Improving Systolic Array Generator Frontend

calebmkim commented 1 year ago

(This is from a discussion w/ @rachitnigam about potentially improving the systolic array frontend so @rachitnigam please feel free to correct me if I'm missing something).

Part of the evaluation "story" should have benchmarks that combine static and dynamic timing (HiSparse is a good example of this).

Current

Since we already have worked on the systolic array frontend, we were thinking of how to improve this. In a sense, we already combine static and dynamic timing with our latest PR, in which the contraction dimension is a dynamic argument. So # of loop iterations is dynamic, while the body of the loop/computation itself is statically timed.

(Very Abstract) Plan

However, we were thinking of ways we could potentially improve the static/dynamic mix of the systolic array to make the example less trivial. We were thinking we could expand upon this by using fused kernels. That is, kernels that perform matrix multiplication, and then some other operation on the resulting matrix. For example, we could look through literature or just real life examples, to see if there is ever a pattern of the following: matrix multiplication, followed by applying a pointwise function to each element of the resulting matrix. Ideally, the pointwise function would be dynamically timed. (Edit: some examples could be ReLU, sigmoid, or tanh. Question: would the dynamic part be "choosing" between these possible functions?)
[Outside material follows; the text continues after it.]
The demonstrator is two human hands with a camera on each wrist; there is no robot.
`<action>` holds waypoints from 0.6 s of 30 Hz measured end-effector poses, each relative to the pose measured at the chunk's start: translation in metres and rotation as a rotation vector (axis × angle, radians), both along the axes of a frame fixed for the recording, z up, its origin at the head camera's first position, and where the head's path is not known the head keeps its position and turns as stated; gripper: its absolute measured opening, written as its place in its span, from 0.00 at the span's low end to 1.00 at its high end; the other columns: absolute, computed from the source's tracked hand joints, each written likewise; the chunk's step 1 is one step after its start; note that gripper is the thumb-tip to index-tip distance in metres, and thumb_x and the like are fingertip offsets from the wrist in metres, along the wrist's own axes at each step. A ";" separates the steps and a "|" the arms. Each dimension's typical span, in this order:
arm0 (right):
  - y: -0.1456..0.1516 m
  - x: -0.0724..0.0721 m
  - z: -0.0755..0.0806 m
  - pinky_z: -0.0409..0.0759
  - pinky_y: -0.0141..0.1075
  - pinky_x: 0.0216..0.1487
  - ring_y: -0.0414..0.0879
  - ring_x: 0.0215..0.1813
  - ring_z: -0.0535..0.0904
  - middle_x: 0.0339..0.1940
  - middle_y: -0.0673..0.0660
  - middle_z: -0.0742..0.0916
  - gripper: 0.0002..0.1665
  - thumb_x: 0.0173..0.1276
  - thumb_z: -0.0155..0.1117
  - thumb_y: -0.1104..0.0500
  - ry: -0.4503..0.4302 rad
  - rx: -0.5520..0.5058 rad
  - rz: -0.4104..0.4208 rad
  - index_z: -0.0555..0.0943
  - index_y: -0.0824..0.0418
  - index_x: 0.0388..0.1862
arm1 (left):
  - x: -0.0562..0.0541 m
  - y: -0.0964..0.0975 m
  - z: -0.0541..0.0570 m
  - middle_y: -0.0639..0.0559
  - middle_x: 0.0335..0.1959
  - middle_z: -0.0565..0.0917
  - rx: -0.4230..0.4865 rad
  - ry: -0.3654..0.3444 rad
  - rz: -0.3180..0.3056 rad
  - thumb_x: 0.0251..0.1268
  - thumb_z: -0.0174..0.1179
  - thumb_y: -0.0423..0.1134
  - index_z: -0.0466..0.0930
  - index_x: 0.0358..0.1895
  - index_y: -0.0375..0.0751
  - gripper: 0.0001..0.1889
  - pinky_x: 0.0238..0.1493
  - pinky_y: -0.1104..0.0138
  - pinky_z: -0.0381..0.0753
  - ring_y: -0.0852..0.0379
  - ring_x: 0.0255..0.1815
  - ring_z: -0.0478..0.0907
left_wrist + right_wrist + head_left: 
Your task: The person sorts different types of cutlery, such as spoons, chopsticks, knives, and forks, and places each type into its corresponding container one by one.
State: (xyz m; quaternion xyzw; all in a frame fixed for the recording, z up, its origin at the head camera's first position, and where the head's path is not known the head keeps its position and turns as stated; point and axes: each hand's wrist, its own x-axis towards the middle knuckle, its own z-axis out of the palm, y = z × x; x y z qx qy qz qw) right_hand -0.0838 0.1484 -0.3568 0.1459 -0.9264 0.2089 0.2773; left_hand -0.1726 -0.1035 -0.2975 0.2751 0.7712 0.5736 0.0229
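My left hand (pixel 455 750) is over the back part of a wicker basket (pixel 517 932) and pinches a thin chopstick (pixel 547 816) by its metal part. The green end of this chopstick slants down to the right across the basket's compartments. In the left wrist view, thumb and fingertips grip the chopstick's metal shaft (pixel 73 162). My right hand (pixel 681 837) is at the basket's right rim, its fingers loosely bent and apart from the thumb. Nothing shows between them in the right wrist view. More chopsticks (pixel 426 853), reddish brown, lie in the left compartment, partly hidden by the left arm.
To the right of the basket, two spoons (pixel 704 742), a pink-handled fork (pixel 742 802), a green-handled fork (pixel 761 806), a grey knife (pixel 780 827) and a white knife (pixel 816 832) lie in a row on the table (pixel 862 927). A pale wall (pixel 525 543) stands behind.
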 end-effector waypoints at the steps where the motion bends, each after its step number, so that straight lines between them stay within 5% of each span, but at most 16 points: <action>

sampsyo commented 1 year ago

Indeed, it would be really common in ML stuff to follow a matrix product (fully-connected layer) with an activation function (ReLU and friends). This is common enough that the major frameworks have fused kernels in them for this, obviating the need to (for example) write the big matrix back to memory, only to read it again to perform the pointwise activation. For example, here is the documentation for the MM primitive in Intel's DNN library, oneDNN: https://oneapi-src.github.io/oneDNN/dev_guide_matmul.html

Note the list of "post-ops" that can be enabled for the MM kernel (general elementwise function, sum, binary operation, or a generalized ReLU).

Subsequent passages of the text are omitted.